Isn't this absurd? How else are entrepreneurs supposed to find their guests — stand in the Town Hall Square and shout offers through a megaphone? Or through a local classifieds website? Maybe they should write their phone number on fences? What changes if they make this offer to the whole world while providing a service in Latvia? Why is it not taken into account that they have already had to pay a certain percentage to online platforms for each guest? And finally, the main question — why didn't the SRS clarify this earlier?

However, SRS officials are unwilling to accept any arguments and demand that entrepreneurs immediately pay the accumulated tax debt. As one landlord, Richard, told Latvian Radio, the SRS is demanding he pay over 4,000 euros, plus about 1,000 for a delay of which he was unaware. "I consulted with the SRS multiple times, and I was told that I did not need to pay VAT. I only learned otherwise from social media," he is now outraged.

"Yes, there is dissatisfaction with the current order," reluctantly agreed Ilze Jankova, head of the SRS Tax Department. However, the rule that those providing "cross-border services" must register as VAT payers has existed since 2010.

So the main question is — why did you, tax officials, remain silent before?

At the same time, there are countless stories about how SRS employees do not provide correct consultations, being unable themselves to assess the existing regulations. For example, National Alliance MP Arturs Butans recounted that a friend of his was sent to three different officials: "There is no order on the SRS website on how to register, whether the tax will be applied retroactively, and so on." According to the MP, there is an "absolute absence" of normal communication between ordinary citizens and the fiscal authorities. If people had known about the taxes in advance, they would have registered an LLC and written off expenses, for example, for heating and phone.

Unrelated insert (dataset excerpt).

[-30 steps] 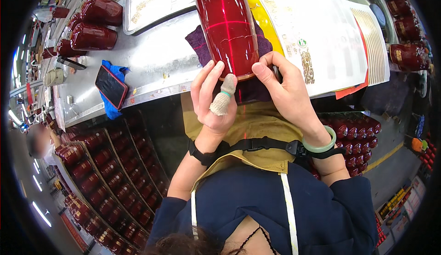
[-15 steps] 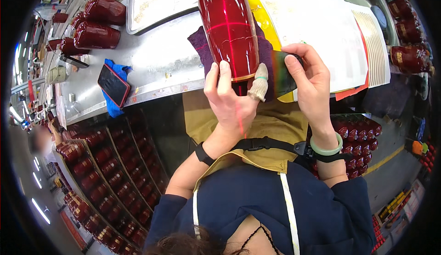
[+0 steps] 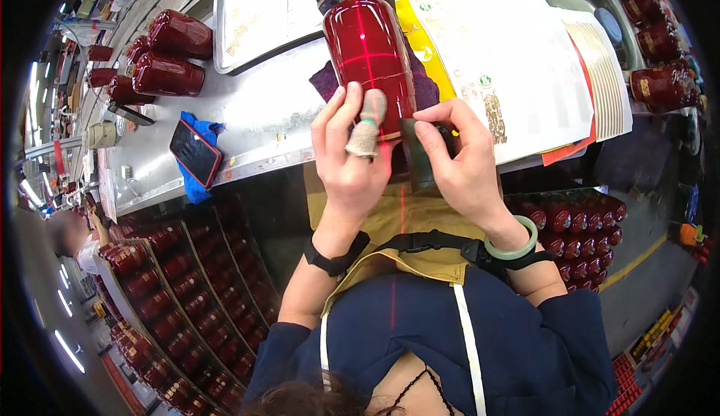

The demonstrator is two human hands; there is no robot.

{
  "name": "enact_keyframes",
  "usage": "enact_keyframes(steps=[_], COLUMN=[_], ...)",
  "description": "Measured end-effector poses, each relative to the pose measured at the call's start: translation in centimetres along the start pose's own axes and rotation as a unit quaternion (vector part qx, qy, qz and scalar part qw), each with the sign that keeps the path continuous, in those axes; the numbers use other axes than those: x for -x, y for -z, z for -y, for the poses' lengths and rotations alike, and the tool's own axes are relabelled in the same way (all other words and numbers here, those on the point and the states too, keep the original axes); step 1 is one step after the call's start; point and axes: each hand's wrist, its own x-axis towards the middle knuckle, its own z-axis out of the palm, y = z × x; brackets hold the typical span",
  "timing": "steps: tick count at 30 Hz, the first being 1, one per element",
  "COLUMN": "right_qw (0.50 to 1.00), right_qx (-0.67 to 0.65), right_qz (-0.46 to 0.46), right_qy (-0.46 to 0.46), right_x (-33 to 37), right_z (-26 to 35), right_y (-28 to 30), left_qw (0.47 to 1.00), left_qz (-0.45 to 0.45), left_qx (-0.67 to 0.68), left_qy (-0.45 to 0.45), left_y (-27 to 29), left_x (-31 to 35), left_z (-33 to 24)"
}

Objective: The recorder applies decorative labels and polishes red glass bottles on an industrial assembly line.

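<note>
Red bottle (image 3: 379, 37) is lying on the purple cloth (image 3: 426, 90), neck to 12 o'clock, with both grips down at its 6 o'clock end. Right hand (image 3: 466, 168) has a dark flat piece (image 3: 420, 162) pinched between thumb and fingers, just by the glass at about 5 o'clock; can't tell if it's touching. Left hand (image 3: 349, 172) has its fingers, plus a thumb in a cloth cover (image 3: 365, 137), laid over the glass; can't tell if anything's pinched underneath. I'd keep those left fingers light but steady so the bottle doesn't roll, hold the flat piece's edge even, and check straightness by the crossed red light lines (image 3: 367, 56). Further out: tray (image 3: 218, 33) at 10, phone (image 3: 196, 148) on a blue cloth (image 3: 196, 191) at 8, white sheets (image 3: 529, 75) at 3.
</note>
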Motion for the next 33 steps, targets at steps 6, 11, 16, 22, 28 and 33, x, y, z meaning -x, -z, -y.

Meanwhile, this summer, Latvia had 1,663 hospitality sector enterprises, guest houses, or apartments that had contracts with AirBnb and Booking platforms. Of these, only 251 (a mere 15%) were registered with the SRS as VAT payers. What does this mean? That all the others are in trouble. Now they have to pay the full 21% tax for three years: wherever they want, they can look for the money.

If this is not strangling small and medium-sized businesses, then what is?

Unfortunately, Finance Ministry representative Solvita Amare-Pilka could only mumble that the current regulation is contradictory and that repeated tax collection is unacceptable. This was said at a meeting of the parliamentary subcommittee on combating the shadow economy. And, of course, such an acknowledgment changed nothing.

For the sake of fairness, it should be added that since July 1 of this year, a special tax regulation introduced by the Saeima for those renting out their property through platforms has come into effect. The new order, according to the head of the parliamentary subcommittee Linda Matisone, is "very good and simple," as well as "very beneficial for small businesses."

But what to do with those from whom the SRS is now demanding taxes for the last three years is unclear. So far, Matisone has only promised to approach the Finance Ministry with a request to find a way out of the situation. It is interesting how long they will search for it? After all, the penalty continues to accrue: 0.05% of the debt for each overdue day.